ビタがダゴダネル家の当主になるのは、悪い話ではない。
「俺に異存はない。ただし、お前が以前言ったように、ホブゴブリンがゴブリン族を奴隷のようにこき使うのをやめるのが条件だ」
「もちろん、そのつもりだ!」
「であれば、協力してブブナ・ダゴダネルを撃ち倒そう……ジーグフリード! ビタ殿にも持ち場を与えてくれないか」
「城の南側は如何ですか? もっとも、南門はダゴダネル城の正門。戦端が開かれれば一番の激戦が予想されます。無理にとは言いませんが?」
「ぬかせ! むしろ望むところだ!」
ジーグフリードの挑発を、ビタ・ダゴダネルが真正面から受けとめる。
まったく、武人というのは退くことのない生き物だな。
生きるだけでも大変そうだ。
それでも、交渉結果に満足したのか、ビタは意気揚々と退席する。
これから急いで、ダゴダネル城の南側に陣地を構えるのだろう。
ビタが去った後、ジーグフリードは次々と伝令に指示を出す。
城の包囲だけでなく、街の混乱も鎮めようとしているようだ。
実に有能な男だ。
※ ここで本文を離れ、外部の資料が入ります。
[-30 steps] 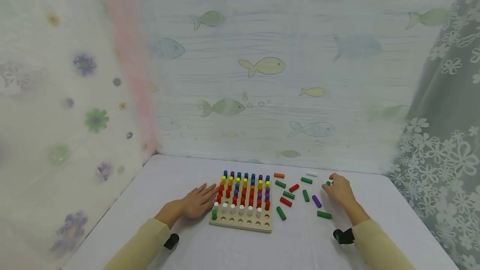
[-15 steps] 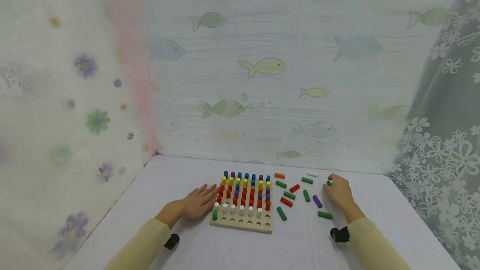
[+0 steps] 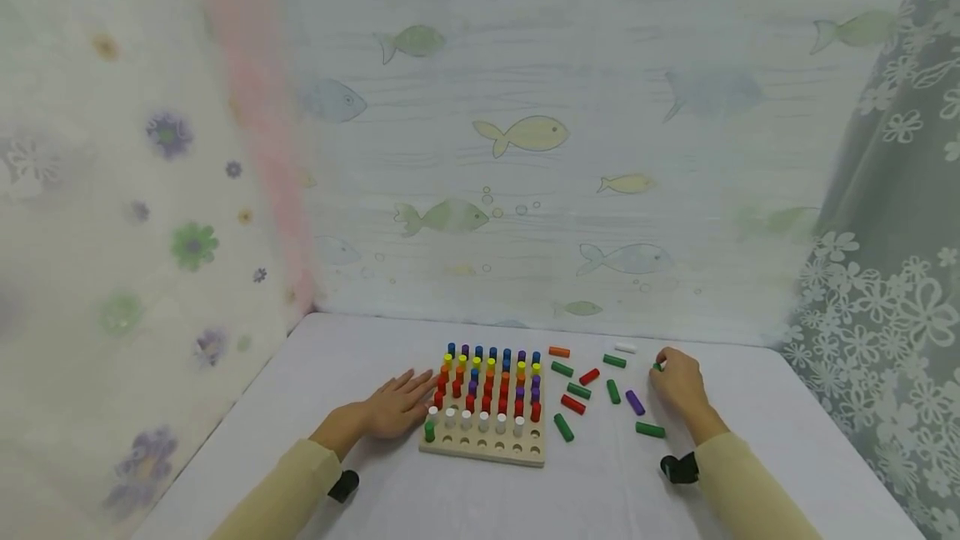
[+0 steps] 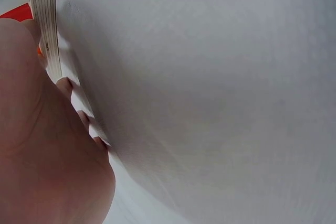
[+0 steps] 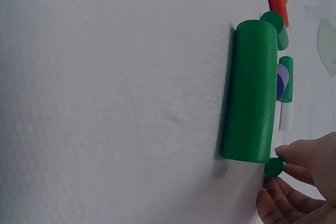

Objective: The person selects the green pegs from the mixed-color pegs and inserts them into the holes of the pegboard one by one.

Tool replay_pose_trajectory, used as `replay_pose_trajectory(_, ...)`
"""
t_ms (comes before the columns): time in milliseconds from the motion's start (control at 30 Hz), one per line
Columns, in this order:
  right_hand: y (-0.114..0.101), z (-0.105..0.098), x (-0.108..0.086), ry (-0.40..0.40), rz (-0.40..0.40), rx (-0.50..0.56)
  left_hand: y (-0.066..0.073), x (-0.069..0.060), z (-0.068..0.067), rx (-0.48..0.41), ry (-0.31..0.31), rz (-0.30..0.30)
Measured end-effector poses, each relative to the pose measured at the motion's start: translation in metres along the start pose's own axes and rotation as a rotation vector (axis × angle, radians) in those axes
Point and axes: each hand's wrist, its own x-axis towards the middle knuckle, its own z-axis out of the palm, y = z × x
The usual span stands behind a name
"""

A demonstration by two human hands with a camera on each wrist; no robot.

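Note:
A wooden peg board (image 3: 480,450) holds rows of blue, purple, yellow, orange, red and white pegs, with one green peg (image 3: 430,432) at its front left corner. My left hand (image 3: 393,408) lies flat at the board's left side, fingers spread and fingertips at its edge; the left wrist view shows that hand (image 4: 47,145) beside the board's side (image 4: 46,24). On the right, my right hand (image 3: 681,382) pinches a green peg (image 5: 274,167) between thumb and fingers, low at the tabletop. A larger-looking green peg (image 5: 249,93) lies nearer the right wrist camera.
Between board and right hand lie several loose pegs: green (image 3: 563,427), red (image 3: 573,404), purple (image 3: 635,402), orange (image 3: 558,352) and white (image 3: 626,348). Several holes in the board's front row are bare. A white cloth (image 3: 600,494) covers the table; patterned curtains (image 3: 525,215) stand behind.
My right wrist has shifted slightly left since a second ago, and the fingers stay at the green peg. The left hand, the board and the loose pegs have not visibly moved.

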Motion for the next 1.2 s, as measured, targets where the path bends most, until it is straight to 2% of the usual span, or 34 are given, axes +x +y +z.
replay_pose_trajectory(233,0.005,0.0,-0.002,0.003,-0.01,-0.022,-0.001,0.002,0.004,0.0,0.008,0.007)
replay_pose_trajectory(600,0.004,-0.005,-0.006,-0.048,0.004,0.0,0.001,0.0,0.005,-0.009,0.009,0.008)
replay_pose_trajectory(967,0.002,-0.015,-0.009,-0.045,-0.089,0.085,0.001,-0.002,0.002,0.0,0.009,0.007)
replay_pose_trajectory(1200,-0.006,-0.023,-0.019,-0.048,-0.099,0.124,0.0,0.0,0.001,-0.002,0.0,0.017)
頼もしい。
ひと安心した俺は、本営テント奥の一角で休憩する。
白磁の塔を脱出してから、はじめて食事をとる。
大軍勢に守られている安心感からか、いつのまにかうたた寝をしてしまう。
◇◇◇
女騎士エリカ・ヤンセンに激しく揺さぶられて、俺は目を覚ます。
すっかり日は暮れていた。
なのに、テントの外は明るい。
しかも、ひどく焦げ臭い。
「我が領主! お休みのところ申し訳ございません。城や街に火が放たれました!」
「なんだと!?」
「おそらく、ブブナは混乱に乗じて逃亡を図るものと思われます」
本営テントを出る。
西の空、街の方角が明るい。
風に乗って悲鳴や怒声、剣戟の音が聞こえてくる。
俺の姿が目に入ったのか、軍を指揮していたジーグフリードが近づいてくる。
「領主リューキ殿! まさか奴らがこのような手段を講じようとは! 一兵たりとも逃さぬよう、ただちに警戒態勢を強化致します!」
「ジーグフリード! 住民の救助や消火が先だ。敵兵を討つのは火を付けてまわる奴だけでいい、逃亡兵の対処は後回しだ!」
「しかし!」
「命令だ! それと、先に言っておく。種族で差別をするな。たとえボブゴブリンであろうと、助けを求める者がいれば助けてやれ!」
「うっ、そこまで……いえ、わかりました。ご指示とあれば従います! 私が陣頭指揮を執り、領主リューキ殿の命令を実行に移します!!」
ジーグフリードが踵を返す。
一段と大きな声で配下の兵に檄を飛ばす。
本営にいる数千のゴブリン兵はすぐに進軍を開始するだろう。
「ここが正念場だ。俺たちも行くぞ!」
「我が領主。地獄の底までおつきあい致します」
「リューキよ、正気か!? ええい、わかったのじゃ。リューキのそばが一番安全なのじゃ、わらわも付いていくぞよ」
「しょうがないねえ。あたいも行くよ」
白磁の塔から脱出して半日余り。
俺たちは、ふたたびダゴダネルの街に向かった。